For this study, 1000 2D samples were generated to validate the proposed VLRSOM architecture. Let the 2D data be represented \({x}_{j,2}\forall j,1\le j\le 1000\). The map established by \(j=100\) neurons in a \(10\times 10\) lattice, and \(t=200,\mathrm{ and }500\) iterations. The 2D data arranged in a grid as coordinates can also confirm the effectiveness of the asymmetric neighborhood function. The similar units on the map are connected with each other. The weights associated with the input vector are randomly initialized which makes sure that the positions of units in neighborhood on the map did not match the input data. The weights of the map are gradually learned as the training proceeds. Finally, the algorithm is able to obtain the optimal maps.
Experiment A
This experiment was carried out for a maximum of 200 iterations. We performed a detailed analysis to evaluate the performance of each model in terms of QE and TE.

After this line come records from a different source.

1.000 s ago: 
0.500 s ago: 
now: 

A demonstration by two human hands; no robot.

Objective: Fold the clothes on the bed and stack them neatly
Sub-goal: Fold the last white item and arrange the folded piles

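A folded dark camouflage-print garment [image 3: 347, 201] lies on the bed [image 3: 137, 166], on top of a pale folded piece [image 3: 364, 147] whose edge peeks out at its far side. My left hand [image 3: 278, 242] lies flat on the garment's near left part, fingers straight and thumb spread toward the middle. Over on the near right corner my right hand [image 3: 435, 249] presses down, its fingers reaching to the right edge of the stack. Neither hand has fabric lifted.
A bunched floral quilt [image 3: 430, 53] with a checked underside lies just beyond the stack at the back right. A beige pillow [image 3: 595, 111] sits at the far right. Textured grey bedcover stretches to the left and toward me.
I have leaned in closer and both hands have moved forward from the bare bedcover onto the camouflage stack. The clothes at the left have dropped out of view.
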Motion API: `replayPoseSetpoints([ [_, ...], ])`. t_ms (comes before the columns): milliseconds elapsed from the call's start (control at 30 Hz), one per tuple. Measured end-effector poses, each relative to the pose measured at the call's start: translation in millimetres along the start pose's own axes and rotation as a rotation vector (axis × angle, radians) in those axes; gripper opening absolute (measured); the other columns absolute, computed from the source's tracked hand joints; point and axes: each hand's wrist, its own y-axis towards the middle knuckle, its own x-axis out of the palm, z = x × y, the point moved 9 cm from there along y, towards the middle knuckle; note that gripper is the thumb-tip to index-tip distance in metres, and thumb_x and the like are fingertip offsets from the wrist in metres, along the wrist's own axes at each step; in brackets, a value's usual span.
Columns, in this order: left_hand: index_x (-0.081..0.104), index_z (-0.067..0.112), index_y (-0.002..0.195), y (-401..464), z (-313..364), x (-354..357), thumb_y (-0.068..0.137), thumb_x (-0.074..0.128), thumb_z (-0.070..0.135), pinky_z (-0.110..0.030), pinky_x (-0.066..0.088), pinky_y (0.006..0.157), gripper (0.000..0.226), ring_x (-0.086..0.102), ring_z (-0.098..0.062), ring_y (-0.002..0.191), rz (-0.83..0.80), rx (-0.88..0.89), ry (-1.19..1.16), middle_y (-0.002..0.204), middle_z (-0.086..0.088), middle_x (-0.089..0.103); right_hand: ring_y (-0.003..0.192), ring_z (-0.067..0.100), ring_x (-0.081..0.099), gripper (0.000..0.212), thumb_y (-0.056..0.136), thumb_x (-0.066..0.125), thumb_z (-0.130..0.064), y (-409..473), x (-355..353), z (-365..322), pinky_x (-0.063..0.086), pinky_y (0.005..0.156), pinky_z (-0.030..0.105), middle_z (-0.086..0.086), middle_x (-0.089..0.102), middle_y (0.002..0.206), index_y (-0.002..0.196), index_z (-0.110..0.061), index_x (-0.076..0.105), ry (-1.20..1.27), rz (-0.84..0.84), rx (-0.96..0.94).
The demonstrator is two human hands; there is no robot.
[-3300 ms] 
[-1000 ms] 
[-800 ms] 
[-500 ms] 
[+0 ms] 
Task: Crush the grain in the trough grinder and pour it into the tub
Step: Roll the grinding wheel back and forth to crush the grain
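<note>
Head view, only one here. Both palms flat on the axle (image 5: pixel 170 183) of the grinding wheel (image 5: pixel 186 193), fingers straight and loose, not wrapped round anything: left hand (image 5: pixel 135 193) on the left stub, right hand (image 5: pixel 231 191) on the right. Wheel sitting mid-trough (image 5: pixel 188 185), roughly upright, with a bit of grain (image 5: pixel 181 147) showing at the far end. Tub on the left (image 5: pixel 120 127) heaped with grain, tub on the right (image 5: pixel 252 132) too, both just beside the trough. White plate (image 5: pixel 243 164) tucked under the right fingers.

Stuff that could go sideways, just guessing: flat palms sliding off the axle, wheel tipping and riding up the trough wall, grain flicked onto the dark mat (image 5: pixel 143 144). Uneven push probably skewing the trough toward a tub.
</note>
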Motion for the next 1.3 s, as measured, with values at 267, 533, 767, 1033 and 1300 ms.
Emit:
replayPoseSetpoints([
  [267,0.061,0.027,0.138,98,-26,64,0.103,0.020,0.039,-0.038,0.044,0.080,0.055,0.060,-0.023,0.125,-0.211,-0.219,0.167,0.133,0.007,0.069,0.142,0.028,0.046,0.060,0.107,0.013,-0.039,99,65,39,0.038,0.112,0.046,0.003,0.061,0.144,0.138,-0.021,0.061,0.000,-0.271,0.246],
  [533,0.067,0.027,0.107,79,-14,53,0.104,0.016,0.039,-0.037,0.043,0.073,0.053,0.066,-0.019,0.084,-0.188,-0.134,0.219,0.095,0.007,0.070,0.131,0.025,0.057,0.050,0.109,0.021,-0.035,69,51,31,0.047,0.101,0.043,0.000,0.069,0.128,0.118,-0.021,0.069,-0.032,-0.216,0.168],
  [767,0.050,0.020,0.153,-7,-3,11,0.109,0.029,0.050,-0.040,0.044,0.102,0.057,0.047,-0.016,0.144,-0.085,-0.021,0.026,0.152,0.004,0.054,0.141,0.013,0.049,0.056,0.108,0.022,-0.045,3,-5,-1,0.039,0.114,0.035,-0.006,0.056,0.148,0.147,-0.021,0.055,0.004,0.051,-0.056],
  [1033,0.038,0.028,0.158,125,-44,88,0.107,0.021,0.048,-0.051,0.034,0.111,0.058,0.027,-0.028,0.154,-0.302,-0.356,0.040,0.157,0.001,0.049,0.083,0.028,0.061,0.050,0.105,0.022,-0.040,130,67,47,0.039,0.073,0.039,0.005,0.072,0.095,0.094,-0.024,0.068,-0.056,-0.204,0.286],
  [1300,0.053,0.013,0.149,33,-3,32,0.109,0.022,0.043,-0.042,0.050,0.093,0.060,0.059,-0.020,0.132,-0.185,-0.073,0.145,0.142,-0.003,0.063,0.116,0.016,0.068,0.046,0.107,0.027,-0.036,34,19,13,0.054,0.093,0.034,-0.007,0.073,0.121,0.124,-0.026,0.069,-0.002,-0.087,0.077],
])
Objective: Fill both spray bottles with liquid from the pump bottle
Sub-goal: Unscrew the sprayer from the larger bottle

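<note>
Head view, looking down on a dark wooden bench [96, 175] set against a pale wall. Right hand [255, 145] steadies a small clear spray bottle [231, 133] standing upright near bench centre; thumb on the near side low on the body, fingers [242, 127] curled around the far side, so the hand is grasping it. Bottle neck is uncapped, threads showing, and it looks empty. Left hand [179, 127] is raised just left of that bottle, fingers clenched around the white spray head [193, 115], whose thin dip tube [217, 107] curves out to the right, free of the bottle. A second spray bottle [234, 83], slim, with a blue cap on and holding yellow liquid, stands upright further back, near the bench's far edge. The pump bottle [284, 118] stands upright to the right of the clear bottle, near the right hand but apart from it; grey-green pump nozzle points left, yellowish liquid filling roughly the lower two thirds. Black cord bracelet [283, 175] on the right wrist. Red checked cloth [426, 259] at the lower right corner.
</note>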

Like any other machine learning algorithm, SOM requires optimal values for its parameters. Naturally, these parameters should be obtained first before training or testing the model. Therefore, a comprehensive search for finding the optimal parameters was performed to get the optimal set of parameters for generating the optimal maps. Table 1 summarizes the optimal parameters obtained on the 2D synthetic data. These optimal parameters were then used for further training and evaluation of the models.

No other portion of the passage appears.